* _Action item_
Each record is to be copied exactly, with its pictures left behind.

* _Records provided_
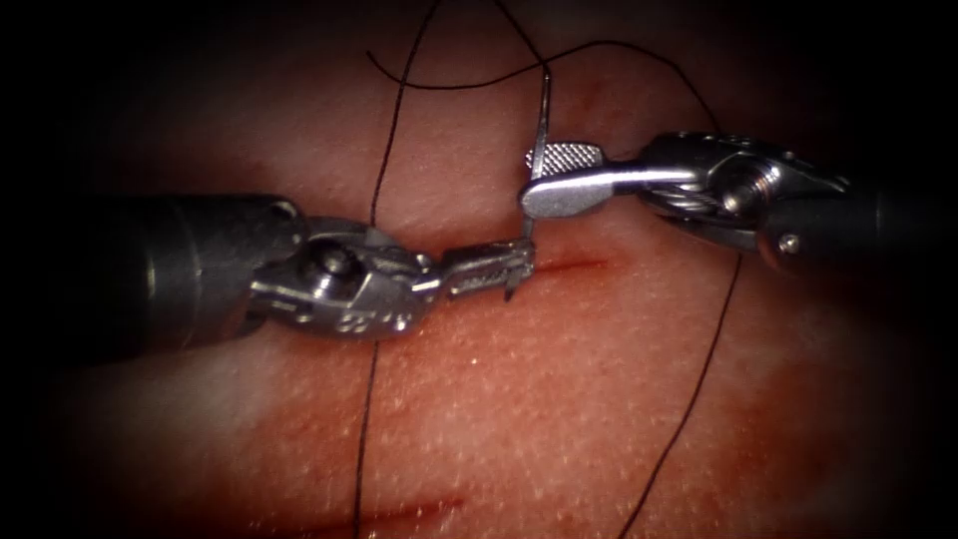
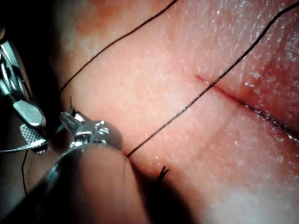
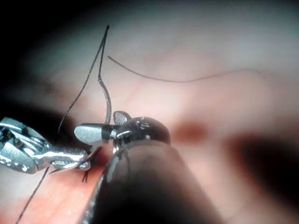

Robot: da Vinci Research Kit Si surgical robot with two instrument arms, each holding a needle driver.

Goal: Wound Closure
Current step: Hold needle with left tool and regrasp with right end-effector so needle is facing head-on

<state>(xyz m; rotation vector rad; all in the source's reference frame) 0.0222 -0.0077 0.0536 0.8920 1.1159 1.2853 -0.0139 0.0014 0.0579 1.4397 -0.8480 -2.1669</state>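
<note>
1. Here, your left gripper (image 1: 514, 268) comes in from the left over the tissue (image 1: 559, 399) and is clenched on the needle (image 1: 539, 140) near its pointed end, just at the left end of the cut (image 1: 574, 266).
2. Your right gripper (image 1: 544, 178) reaches in from the right, its two jaws spread apart around the needle's mid-curve; you cannot tell whether they touch it.
3. The needle stands nearly upright between both tools, its tip poking just below the left jaws; whether it enters the tissue you cannot tell.
4. The thread (image 1: 384, 160) leaves the needle's upper end, loops above the tools and trails down across the tissue on both sides of the cut.
5. Red fluid (image 1: 419, 509) streaks the tissue nearer the camera.
</note>
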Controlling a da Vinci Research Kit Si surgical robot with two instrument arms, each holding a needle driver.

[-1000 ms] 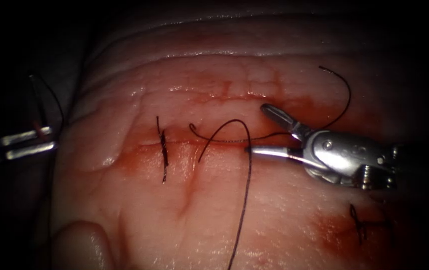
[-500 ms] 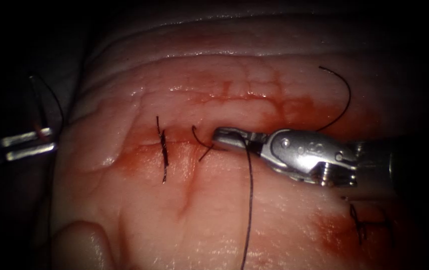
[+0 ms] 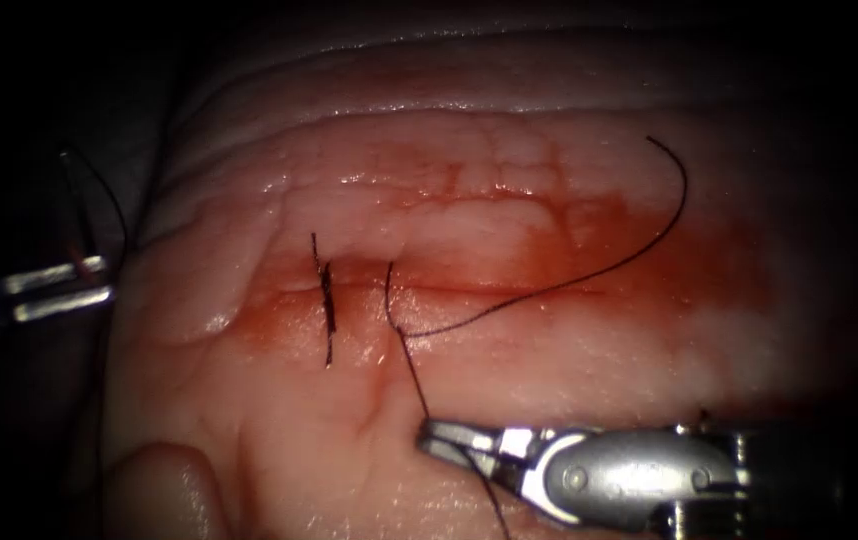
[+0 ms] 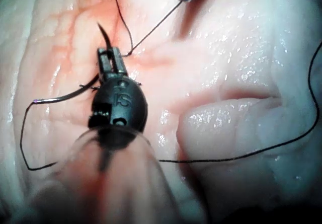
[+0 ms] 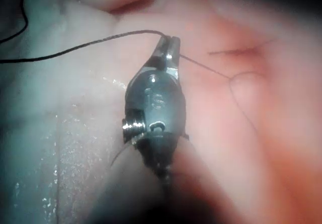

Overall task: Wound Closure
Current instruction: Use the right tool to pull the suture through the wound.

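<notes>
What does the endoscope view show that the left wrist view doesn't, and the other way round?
Endoscope view: the right gripper shut on the thread, and a stitch with cut ends across the cut. Left wrist view: the left gripper shut on the needle near its tip, with the needle out of the tissue. Both: tissue, thread and red fluid.

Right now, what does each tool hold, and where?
The right tool grips the thread just below the cut. The left tool grips the needle near its tip, off the tissue.
</notes>
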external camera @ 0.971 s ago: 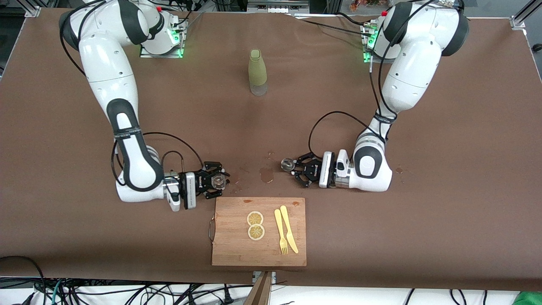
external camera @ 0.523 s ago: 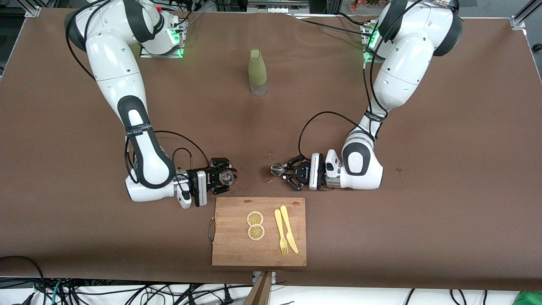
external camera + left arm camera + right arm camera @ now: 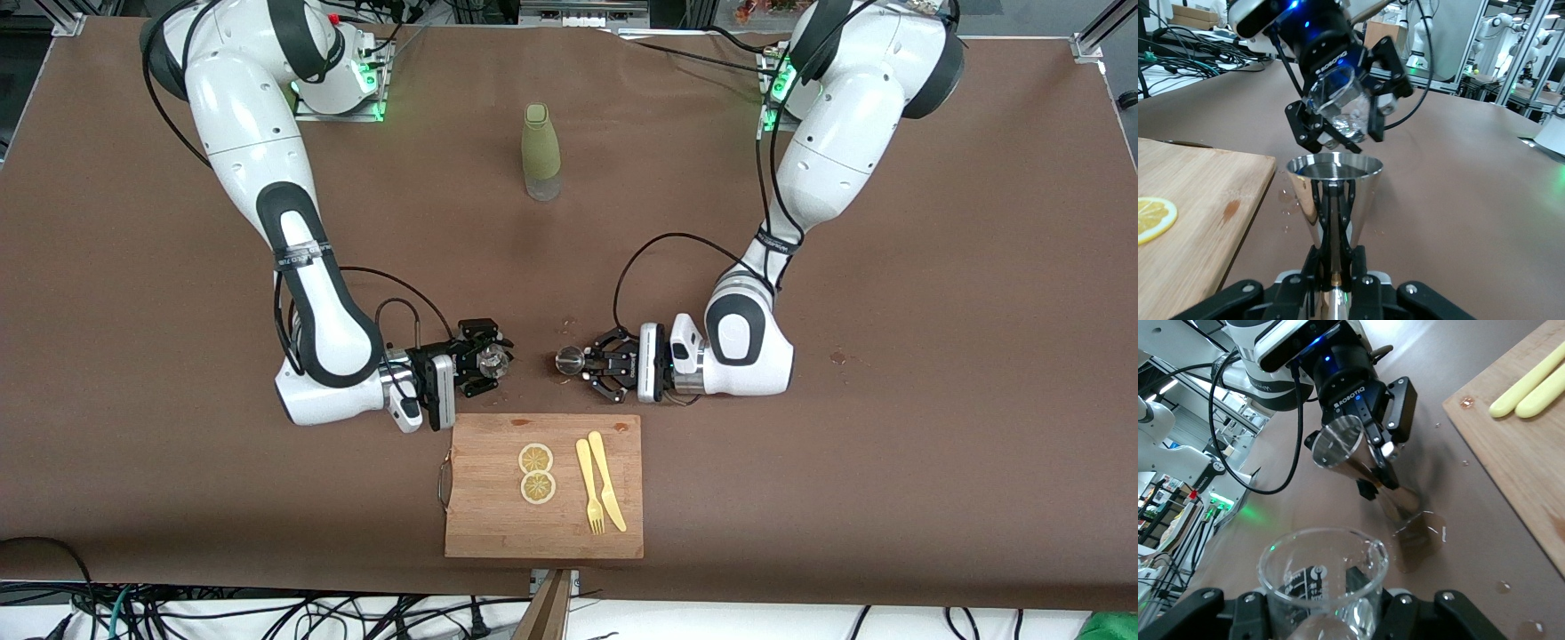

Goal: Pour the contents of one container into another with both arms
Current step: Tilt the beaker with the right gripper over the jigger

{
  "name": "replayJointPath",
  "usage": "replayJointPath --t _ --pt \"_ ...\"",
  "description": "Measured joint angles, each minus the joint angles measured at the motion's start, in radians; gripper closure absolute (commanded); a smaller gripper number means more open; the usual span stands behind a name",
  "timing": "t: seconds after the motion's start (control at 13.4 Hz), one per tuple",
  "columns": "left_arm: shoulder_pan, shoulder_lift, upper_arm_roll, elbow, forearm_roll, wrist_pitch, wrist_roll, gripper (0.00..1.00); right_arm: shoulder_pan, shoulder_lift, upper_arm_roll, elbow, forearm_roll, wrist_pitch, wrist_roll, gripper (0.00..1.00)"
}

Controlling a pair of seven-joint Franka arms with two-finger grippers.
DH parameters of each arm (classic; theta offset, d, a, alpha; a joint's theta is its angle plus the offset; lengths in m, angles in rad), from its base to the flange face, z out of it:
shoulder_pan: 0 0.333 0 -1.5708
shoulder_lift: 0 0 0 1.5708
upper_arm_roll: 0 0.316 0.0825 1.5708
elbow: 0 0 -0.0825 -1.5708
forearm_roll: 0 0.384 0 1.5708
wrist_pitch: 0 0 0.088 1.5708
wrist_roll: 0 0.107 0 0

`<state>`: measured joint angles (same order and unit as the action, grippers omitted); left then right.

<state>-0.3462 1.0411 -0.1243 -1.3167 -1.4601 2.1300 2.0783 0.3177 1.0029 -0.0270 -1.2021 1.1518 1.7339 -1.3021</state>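
Observation:
My left gripper [image 3: 582, 363] is shut on the narrow waist of the steel jigger [image 3: 569, 359], which the left wrist view shows as a shiny cone [image 3: 1333, 193] rising from my fingers [image 3: 1350, 257]. My right gripper [image 3: 484, 362] is shut on the small clear glass cup [image 3: 492, 360], whose printed scale and round rim [image 3: 1321, 577] fill the right wrist view. Cup and jigger face each other a short gap apart, not touching, above a wet patch [image 3: 1415, 533] on the cloth. Seen from the left wrist, the cup [image 3: 1341, 110] hangs tilted just past the jigger's rim.
A wooden cutting board [image 3: 484, 524] lies just nearer the front camera than both grippers, carrying two lemon slices [image 3: 536, 473] and a yellow fork and knife [image 3: 600, 493]. The tall olive-green bottle [image 3: 540, 151] stands between the two arm bases. Droplets speckle the brown cloth [image 3: 889, 267].
Both arms have swung inward toward each other, so the cup and the jigger now stand much closer together. Both grips are unchanged.

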Motion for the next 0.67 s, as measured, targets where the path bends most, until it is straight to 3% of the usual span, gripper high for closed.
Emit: replayJointPath --t 0.67 --pt "-0.023 0.007 -0.009 0.019 -0.005 0.052 -0.050 1.00 0.023 -0.003 -0.001 0.091 -0.084 -0.076 0.175 0.73"
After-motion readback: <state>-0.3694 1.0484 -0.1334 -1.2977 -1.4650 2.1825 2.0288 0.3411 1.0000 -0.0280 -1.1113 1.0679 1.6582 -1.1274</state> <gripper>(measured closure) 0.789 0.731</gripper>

* _Task result_
Robot: da Vinci Research Kit Si surgical robot with two instrument arms, each holding a needle driver.

Goal: Wound Closure
Current step: Hold needle with left tool and regrasp with right end-effector so needle is facing head-on

<state>(xyz m; rotation vector rad; all in the source's reference frame) 0.0222 -0.0077 0.0536 0.8920 1.1159 1.2853 -0.0139 0.0014 0.0579 1.4397 -0.8480 -2.1669</state>
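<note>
1. Here, your left gripper (image 1: 514, 268) comes in from the left over the tissue (image 1: 559, 399) and is clenched on the needle (image 1: 539, 140) near its pointed end, just at the left end of the cut (image 1: 574, 266).
2. Your right gripper (image 1: 544, 178) reaches in from the right, its two jaws spread apart around the needle's mid-curve; you cannot tell whether they touch it.
3. The needle stands nearly upright between both tools, its tip poking just below the left jaws; whether it enters the tissue you cannot tell.
4. The thread (image 1: 384, 160) leaves the needle's upper end, loops above the tools and trails down across the tissue on both sides of the cut.
5. Red fluid (image 1: 419, 509) streaks the tissue nearer the camera.
</note>
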Controlling a da Vinci Research Kit Si surgical robot with two instrument arms, each holding a needle driver.

[-1000 ms] 
[-500 ms] 
[+0 ms] 
[+0 ms] 
[+0 ms] 

Overall task: Wound Closure
Current instruction: Use the right tool to pull the suture through the wound.

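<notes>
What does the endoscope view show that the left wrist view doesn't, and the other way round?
Endoscope view: the right gripper shut on the thread, and a stitch with cut ends across the cut. Left wrist view: the left gripper shut on the needle near its tip, with the needle out of the tissue. Both: tissue, thread and red fluid.

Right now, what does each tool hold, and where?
The right tool grips the thread just below the cut. The left tool grips the needle near its tip, off the tissue.
</notes>
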external camera @ 0.971 s ago: 
external camera @ 0.523 s ago: 
external camera + left arm camera + right arm camera @ now: 

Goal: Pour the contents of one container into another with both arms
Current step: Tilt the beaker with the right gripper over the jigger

{
  "name": "replayJointPath",
  "usage": "replayJointPath --t _ --pt \"_ ...\"",
  "description": "Measured joint angles, each minus the joint angles measured at the motion's start, in radians; gripper closure absolute (commanded); a smaller gripper number means more open; the usual span stands behind a name",
  "timing": "t: seconds after the motion's start (control at 13.4 Hz), one per tuple",
  "columns": "left_arm: shoulder_pan, shoulder_lift, upper_arm_roll, elbow, forearm_roll, wrist_pitch, wrist_roll, gripper (0.00..1.00); right_arm: shoulder_pan, shoulder_lift, upper_arm_roll, elbow, forearm_roll, wrist_pitch, wrist_roll, gripper (0.00..1.00)"
}

Controlling a pair of seven-joint Franka arms with two-finger grippers.
DH parameters of each arm (classic; theta offset, d, a, alpha; a joint's theta is its angle plus the offset; lengths in m, angles in rad), from its base to the flange face, z out of it:
shoulder_pan: 0 0.333 0 -1.5708
shoulder_lift: 0 0 0 1.5708
upper_arm_roll: 0 0.316 0.0825 1.5708
elbow: 0 0 -0.0825 -1.5708
forearm_roll: 0 0.384 0 1.5708
wrist_pitch: 0 0 0.088 1.5708
wrist_roll: 0 0.107 0 0

`<state>`: measured joint angles (same order and unit as the action, grippers omitted); left then right.

<state>-0.3462 1.0411 -0.1243 -1.3167 -1.4601 2.1300 2.0783 0.3177 1.0029 -0.0270 -1.2021 1.1518 1.7339 -1.3021</state>
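Observation:
My left gripper [image 3: 582, 363] is shut on the narrow waist of the steel jigger [image 3: 569, 359], which the left wrist view shows as a shiny cone [image 3: 1333, 193] rising from my fingers [image 3: 1350, 257]. My right gripper [image 3: 484, 362] is shut on the small clear glass cup [image 3: 492, 360], whose printed scale and round rim [image 3: 1321, 577] fill the right wrist view. Cup and jigger face each other a short gap apart, not touching, above a wet patch [image 3: 1415, 533] on the cloth. Seen from the left wrist, the cup [image 3: 1341, 110] hangs tilted just past the jigger's rim.
A wooden cutting board [image 3: 484, 524] lies just nearer the front camera than both grippers, carrying two lemon slices [image 3: 536, 473] and a yellow fork and knife [image 3: 600, 493]. The tall olive-green bottle [image 3: 540, 151] stands between the two arm bases. Droplets speckle the brown cloth [image 3: 889, 267].
Both arms have swung inward toward each other, so the cup and the jigger now stand much closer together. Both grips are unchanged.
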
Motion for the next 0.67 s, as measured, targets where the path bends most, until it is straight to 3% of the usual span, gripper high for closed.
Emit: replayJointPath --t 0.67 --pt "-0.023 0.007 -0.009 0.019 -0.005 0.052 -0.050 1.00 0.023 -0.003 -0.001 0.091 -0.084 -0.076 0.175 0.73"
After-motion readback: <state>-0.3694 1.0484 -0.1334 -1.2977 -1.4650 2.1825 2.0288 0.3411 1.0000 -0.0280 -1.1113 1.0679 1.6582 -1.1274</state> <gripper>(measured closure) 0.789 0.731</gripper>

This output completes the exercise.